WORK ORDER = Keep the pictures out while you transcribe the listing below exactly.

• • •

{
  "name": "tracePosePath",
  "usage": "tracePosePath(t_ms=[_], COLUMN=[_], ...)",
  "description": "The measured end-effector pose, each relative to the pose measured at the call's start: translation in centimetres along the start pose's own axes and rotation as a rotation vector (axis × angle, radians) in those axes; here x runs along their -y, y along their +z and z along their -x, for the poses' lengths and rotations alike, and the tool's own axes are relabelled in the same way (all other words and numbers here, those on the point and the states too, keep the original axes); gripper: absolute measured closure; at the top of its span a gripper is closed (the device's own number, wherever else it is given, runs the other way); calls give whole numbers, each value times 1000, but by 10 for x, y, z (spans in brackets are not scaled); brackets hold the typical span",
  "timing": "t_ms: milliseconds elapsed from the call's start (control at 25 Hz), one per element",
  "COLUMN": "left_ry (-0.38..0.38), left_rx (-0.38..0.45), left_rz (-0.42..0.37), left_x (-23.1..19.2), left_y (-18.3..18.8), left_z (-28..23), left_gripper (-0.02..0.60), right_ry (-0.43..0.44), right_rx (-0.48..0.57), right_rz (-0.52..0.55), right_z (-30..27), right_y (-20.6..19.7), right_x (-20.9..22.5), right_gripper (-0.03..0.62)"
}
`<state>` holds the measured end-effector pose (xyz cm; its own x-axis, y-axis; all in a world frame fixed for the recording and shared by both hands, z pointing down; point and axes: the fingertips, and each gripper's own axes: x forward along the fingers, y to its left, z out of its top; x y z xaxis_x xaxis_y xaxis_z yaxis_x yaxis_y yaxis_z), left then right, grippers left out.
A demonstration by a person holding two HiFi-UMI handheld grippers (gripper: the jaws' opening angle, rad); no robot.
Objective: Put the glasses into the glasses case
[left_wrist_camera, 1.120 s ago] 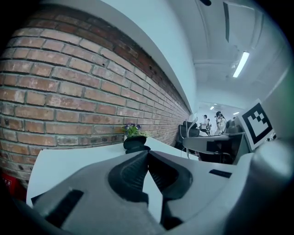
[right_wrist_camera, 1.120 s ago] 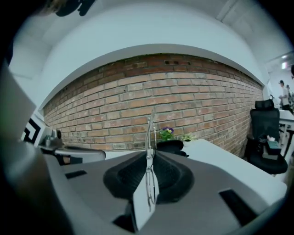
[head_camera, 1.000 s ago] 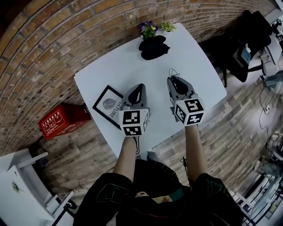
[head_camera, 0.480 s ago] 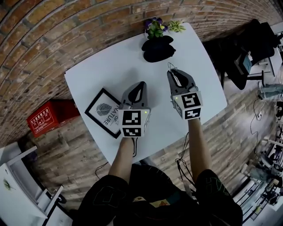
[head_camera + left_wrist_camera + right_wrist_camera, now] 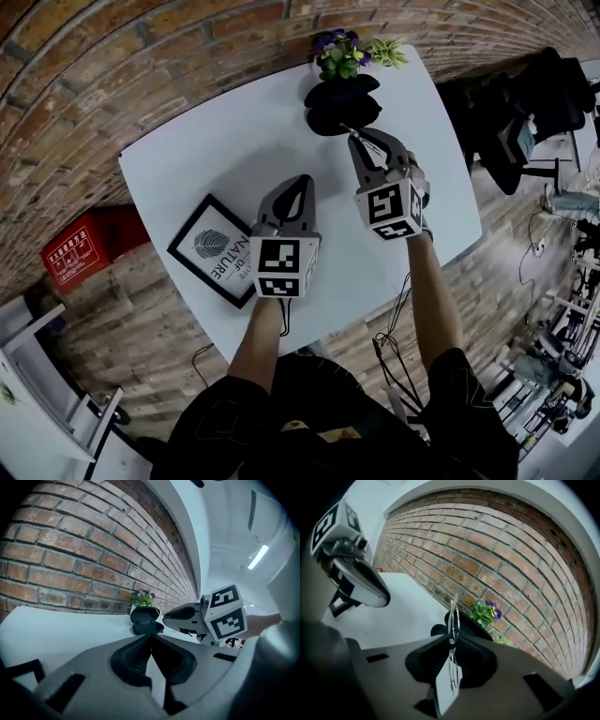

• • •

REPLY =
{
  "name": "tracePosePath",
  "usage": "tracePosePath(t_ms=[_], COLUMN=[_], ...)",
  "description": "The measured end-effector pose, each relative to the pose measured at the call's start: translation in centimetres along the start pose's own axes and rotation as a rotation vector (axis × angle, radians) in those axes; here x runs along their -y, y along their +z and z along their -x, for the poses' lengths and rotations alike, and the tool's own axes are relabelled in the same way (all other words and numbers here, those on the point and the states too, keep the original axes); gripper: absolute measured closure; at the top of its span a gripper is closed (the device's own number, wherever else it is given, runs the other way); calls give whole numbers, each value times 1000, but by 10 for x, y, z (spans in brackets are not scaled); brackets hold the typical span",
  "timing": "t_ms: milliseconds elapsed from the call's start (control at 25 Hz), one per element",
  "COLUMN": "left_ry (-0.38..0.38), left_rx (-0.38..0.45), left_rz (-0.42..0.37), left_x (-23.1..19.2), left_y (-18.3..18.8), left_z (-28..23), left_gripper (-0.02..0.60), right_ry (-0.43..0.44), right_rx (-0.48..0.57), right_rz (-0.52..0.55), right_z (-30..27), right_y (-20.6..19.7), right_x (-20.9..22.5), right_gripper (-0.03..0.62)"
}
`<state>` holds the measured end-effector pose (xyz cm; its own x-axis, y-axis; all in a world frame fixed for the recording and shared by both hands, z pointing down; point and axes: the fingertips, and each gripper's own axes: x forward along the fingers, y to its left, z out of its top; x y z xaxis_x xaxis_y xaxis_z yaxis_x yaxis_y yaxis_z), left then right, grippers left out.
A demonstration by a person holding two HiFi-UMI handheld grippers (gripper: the jaws' opening angle, rad); no robot.
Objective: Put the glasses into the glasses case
[left_wrist_camera, 1.120 s ago] 
[right_wrist_camera, 1.120 s ago] 
[head_camera, 1.000 s ago] 
[head_camera, 0.480 s ago] 
[head_camera + left_wrist_camera + right_wrist_camera, now] 

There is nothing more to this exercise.